Karl Marx Political One Paris

This book is about a man named Karl Marx who was a philosopher, social scientist, historian, and revolutionary. Although he was largely ignored by scholars in his own lifetime, his social, economic and political ideas gained rapid acceptance in the socialist movement after his death in 1883. Until quite recently almost half the population of the world lived under regimes that claim to be Marxist. This very success, however, has meant that the original ideas of Marx have often been modified and his meanings adapted to a great variety of political circumstances. In addition, the fact that Marx delayed publication of many of his writings meant that is been only recently that scholars had the opportunity to appreciate Marx’s intellectual stature. Karl Heinrich Marx was born into a middle-class home in Trier on the river Moselle in Germany on May 5, 1818.

He came from a long line of rabbis on both sides of his family and his father, a man who knew Voltaire and Lessing by heart, had agreed to baptism as a Protestant so that he would not lose his job as one of the most respected lawyers in Trier. At the age of seventeen, Marx enrolled in the Faculty of Law at the University of Bonn. At Bonn he became engaged to Jenny von Westphalen, the daughter of Baron von Westphalen, a prominent member of Trier society, and man responsible for interesting Marx in Romantic literature and Saint-Simon ian politics. The following year Marx’s father sent him to the more serious University of Berlin where he remained four years, at which time he abandoned his romanticism for the Hegelianism which ruled in Berlin at the time. Marx became a member of the Young Hegelian movement. This group produced a radical critique of Christianity and, by implication, the liberal opposition to the Prussian autocracy.

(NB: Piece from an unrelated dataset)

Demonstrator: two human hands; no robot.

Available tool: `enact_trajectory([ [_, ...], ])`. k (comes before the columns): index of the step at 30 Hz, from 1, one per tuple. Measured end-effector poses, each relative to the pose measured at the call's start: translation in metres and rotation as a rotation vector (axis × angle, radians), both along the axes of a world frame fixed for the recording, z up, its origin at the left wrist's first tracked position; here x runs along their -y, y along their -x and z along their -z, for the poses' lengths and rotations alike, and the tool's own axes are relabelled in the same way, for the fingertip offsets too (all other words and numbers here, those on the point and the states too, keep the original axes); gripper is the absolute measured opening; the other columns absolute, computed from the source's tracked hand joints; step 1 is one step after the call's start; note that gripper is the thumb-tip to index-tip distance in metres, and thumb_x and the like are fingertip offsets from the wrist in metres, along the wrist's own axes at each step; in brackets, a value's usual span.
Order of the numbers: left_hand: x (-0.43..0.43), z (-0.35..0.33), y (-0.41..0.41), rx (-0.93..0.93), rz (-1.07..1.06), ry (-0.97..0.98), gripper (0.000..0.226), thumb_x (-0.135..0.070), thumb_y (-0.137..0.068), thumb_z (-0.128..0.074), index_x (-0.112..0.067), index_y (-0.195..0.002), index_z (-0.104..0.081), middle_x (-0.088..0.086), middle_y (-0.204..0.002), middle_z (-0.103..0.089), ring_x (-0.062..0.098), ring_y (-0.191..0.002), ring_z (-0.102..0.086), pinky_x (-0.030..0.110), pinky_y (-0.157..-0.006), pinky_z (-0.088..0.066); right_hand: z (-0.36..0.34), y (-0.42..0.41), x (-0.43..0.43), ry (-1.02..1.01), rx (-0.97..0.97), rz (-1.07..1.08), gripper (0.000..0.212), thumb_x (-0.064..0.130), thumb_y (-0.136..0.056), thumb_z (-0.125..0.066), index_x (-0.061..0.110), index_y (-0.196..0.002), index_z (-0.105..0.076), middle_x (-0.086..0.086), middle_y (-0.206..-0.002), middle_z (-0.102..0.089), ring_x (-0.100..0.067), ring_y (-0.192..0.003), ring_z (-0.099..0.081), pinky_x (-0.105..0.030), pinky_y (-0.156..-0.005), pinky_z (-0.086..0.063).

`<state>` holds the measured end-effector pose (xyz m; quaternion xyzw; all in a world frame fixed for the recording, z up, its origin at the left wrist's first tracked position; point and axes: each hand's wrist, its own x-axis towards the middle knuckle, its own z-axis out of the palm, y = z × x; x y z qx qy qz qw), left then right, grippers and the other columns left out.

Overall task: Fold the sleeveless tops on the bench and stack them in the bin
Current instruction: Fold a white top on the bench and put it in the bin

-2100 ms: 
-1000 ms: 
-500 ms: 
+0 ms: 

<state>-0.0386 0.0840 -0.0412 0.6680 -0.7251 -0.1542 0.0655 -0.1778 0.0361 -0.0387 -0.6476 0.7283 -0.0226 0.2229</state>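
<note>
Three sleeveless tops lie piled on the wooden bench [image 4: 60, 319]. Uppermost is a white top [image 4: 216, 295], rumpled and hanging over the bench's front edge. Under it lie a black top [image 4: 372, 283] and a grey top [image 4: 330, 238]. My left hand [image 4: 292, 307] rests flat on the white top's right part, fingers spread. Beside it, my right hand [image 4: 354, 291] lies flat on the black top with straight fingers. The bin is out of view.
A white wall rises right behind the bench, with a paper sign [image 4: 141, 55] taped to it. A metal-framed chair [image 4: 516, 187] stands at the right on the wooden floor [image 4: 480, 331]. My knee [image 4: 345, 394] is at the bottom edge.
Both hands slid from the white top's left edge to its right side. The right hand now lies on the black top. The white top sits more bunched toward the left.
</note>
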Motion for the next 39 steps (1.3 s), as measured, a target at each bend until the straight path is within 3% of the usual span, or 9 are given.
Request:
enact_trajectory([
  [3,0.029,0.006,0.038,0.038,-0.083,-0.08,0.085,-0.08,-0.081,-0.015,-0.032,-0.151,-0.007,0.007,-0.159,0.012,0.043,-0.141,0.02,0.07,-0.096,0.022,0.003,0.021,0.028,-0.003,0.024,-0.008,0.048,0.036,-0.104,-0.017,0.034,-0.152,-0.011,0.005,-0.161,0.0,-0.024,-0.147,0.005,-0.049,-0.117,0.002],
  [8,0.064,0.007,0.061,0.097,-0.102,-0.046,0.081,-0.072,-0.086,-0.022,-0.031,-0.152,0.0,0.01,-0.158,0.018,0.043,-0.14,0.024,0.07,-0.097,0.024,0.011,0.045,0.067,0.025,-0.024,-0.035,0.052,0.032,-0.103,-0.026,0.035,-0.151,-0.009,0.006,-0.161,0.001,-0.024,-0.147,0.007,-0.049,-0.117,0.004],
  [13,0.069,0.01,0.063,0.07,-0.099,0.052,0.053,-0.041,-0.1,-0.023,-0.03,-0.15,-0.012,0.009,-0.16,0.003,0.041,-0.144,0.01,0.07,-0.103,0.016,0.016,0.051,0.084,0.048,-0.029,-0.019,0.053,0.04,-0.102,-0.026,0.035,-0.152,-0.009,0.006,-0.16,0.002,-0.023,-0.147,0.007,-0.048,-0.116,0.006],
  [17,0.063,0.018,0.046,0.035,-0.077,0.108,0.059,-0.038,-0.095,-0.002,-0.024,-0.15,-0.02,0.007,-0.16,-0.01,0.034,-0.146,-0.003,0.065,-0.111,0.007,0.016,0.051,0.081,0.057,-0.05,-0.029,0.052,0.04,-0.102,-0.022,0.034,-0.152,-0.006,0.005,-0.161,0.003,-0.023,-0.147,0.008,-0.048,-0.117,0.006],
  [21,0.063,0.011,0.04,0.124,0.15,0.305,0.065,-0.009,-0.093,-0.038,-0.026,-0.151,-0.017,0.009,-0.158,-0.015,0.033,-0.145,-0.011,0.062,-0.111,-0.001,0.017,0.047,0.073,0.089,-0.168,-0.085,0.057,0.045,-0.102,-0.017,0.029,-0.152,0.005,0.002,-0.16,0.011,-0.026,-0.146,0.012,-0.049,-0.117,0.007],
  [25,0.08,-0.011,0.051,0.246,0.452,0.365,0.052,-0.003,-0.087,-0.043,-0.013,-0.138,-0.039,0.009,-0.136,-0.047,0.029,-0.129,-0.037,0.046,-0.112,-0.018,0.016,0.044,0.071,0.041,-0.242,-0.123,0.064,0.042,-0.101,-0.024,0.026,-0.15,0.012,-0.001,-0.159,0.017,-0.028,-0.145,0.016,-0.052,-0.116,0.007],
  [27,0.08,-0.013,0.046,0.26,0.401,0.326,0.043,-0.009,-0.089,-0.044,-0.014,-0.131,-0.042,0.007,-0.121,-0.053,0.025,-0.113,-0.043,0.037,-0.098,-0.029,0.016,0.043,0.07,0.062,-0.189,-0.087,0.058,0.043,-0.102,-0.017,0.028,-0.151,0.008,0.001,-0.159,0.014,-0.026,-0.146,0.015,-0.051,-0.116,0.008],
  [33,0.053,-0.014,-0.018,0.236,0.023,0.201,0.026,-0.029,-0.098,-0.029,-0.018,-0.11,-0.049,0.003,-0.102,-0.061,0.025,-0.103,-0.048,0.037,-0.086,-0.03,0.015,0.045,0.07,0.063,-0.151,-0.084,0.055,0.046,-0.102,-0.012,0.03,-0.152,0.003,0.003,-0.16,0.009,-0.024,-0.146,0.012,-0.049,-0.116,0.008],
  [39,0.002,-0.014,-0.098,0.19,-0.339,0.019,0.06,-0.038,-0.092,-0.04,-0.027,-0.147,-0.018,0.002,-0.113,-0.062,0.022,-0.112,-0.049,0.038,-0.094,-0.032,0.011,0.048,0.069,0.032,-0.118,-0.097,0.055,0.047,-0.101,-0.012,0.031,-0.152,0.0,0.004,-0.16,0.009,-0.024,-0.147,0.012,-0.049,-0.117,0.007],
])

Finding a university career closed by the Prussian government, Marx moved into journalism and, in October 1842, became editor, in Cologne, of the influential Rhienische – Zeitung a liberal newspaper backed by industrialists. Marx then emigrated to France. Arriving in Paris at the end of 1843, Marx rapidly made contact with organized groups of ’emir’e German workers and with various sects of French socialists. During his first few months in Paris, Marx became a communist and set down his views in a series of writings known as the Economical and philosophical Manuscripts (1844), which remained unpublished until the 1930 s. In the Manuscripts, Marx outlined a humanist conception of communism, influenced by the philosophy of Ludwig Feuerbach and based on a contrast between the alienated nature of labor under capitalism and a communist society in which human beings freely developed their nature in cooperative production. It was also in Paris that Marx developed his lifelong partnership with Friedrich Engels (1820-1895).

Marx was expelled from Paris at the end of 1844 and with Engels, moved to Brussels where he remained for the next three years, visiting England where Engels’ family had cotton spinning interests in Manchester. While in Brussels Marx devoted himself to an intensive study of history and elaborated what came to be known as the materialist conception of history… Early in 1848 Marx moved back to Paris when a revolution first broke out and onto Germany where he founded, again in Cologne, the Neu Rhienische Zeitung. The paper supported a radical democratic line against the Prussian autocracy and Marx devoted his main energies to its editorship since the Communist League had been virtually disbanded. Marx’s paper was suppressed and he sought refuge in London in May 1849 to begin the ‘long, sleepless night of exile’ that was to last for the rest of his life. Marx soon settled in London and was optimistic about the imminence of a new revolutionary outbreak in Europe.

He rejoined the Communist League and wrote two lengthy pamphlets on the 1848 revolution in France and its aftermath. He was soon convinced that a new revolution is possible only in consequence of a new crisis and then devoted himself to the study of in order to determine the causes and conditions of this crisis. During the first half of the 1850 s the Marx family lived in poverty in a three room flat in the Soho quarter of London. Marx and Jenny already had four children and two more were to follow. Of these only three survived. Marx’s major source of income at this time was Engels who was trying a steadily increasing income from the family business in Manchester.

This was supplemented by weekly articles written as a foreign correspondent for the New York Daily Tribune. Marx’s major work on political economy made slow progress. By 1857 he had produced a gigantic 800 page manuscript on capital, landed property, wage labor, the state, foreign trade and the world market. The Grundresse was not published until 1941. In the early 1860 s he broke off his work to compose three large volumes, Theories of Surplus Value, which discussed the theoreticians of political economy, particularly Adam Smith and David Ricardo.

It was not until 1867 that Marx was able to publish the first results of his work in volume 1 of Capital, a work which analyzed the capitalist process of production. In Capital, Marx elaborated his version of the labor theory value and his conception of surplus value and exploitation which would ultimately lead to a falling rate of profit in the collapse of industrial capitalism. Volumes II and III were finished during the 1860 s but Marx worked on the manuscripts for the rest of his life and they were published posthumously by Engels. One reason why Marx was so slow to publish Capital was that he was devoting his time and energy to the First International, to whose General Council he was elected at its inception in 1864. He was particularly active in preparing for the annual Congresses of the International and leading the struggle against the anarchist wing led by Mikhail Bakunin (1814-1876). Although Marx won this contest, the transfer of the seat of the General Council from London to New York in 1872, which Marx supported, led to the decline of the International.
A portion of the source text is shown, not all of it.